A digital currency would make it possible to both mete out and collect fines as soon as an infraction was detected. A burst of cash-accumulation in China last year indicates residents’ concern about the central bank’s eye on every transaction. Song Ke, a finance professor at Renmin University in Beijing, told a recent conference that China’s measure of yuan in circulation, or cash, popped up 10% in 2020.

Then there are the myriad boosts to China’s ironclad capital controls: While China hasn’t published final legislation for the program, the central bank says it may initially impose limits on how much digital yuan individuals can keep on their person, as a way to control how it circulates and provide users a dose of security and privacy. To be sure, none of this is actually new as we have discussed all these nuances of the digital yuan before.

What is now, is this blurb in the WSJ article: The money itself is programmable. Beijing has tested expiration dates to encourage users to spend it quickly, for times when the economy needs a jump start.

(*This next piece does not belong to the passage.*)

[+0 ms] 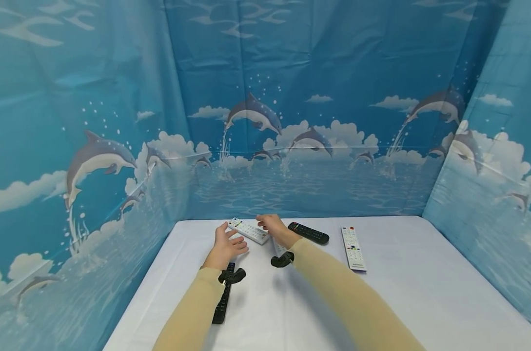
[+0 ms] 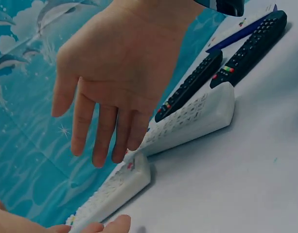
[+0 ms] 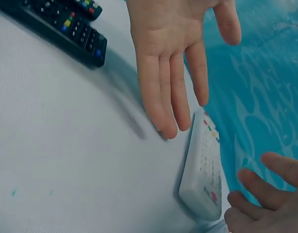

And there you have it: the Keynesian wet dream to boost the velocity of mean finally comes true. For the past decade we have joked that it is only a matter of time before central banks slap on an expiration date on every monetary unit in circulation… (source)

This is, in my personal opinion, the absolute most scam-filled part of the whole system. It proves that not only is such a thing potential, but that it can and will be done by governments. If money can ‘expire’, it is not possible to accumulate unless one communicates it into something that has non-expirable value. For example, milk and meat expire, but land does not. How can one save anything? What is the point of savings if one’s money is going to be taken from one by force? It is difficult enough for many people to earn money, or to save it, to manage it, and to prevent its loss. Adding this to it would create a state of perpetual impoverishment, and absolute fiscal and by extension, political control over men’s lives, for economic control always precedes political action. 

People talk about a ‘mark of the beast’, and the creation of a financial system in which one cannot buy or sell without the mark. While not wanting to assume anything, the invasive, controlling, and potentially deadly nature of digital currencies may provide, in some way, a further realization of this than has ever before existed yet in recent or past history.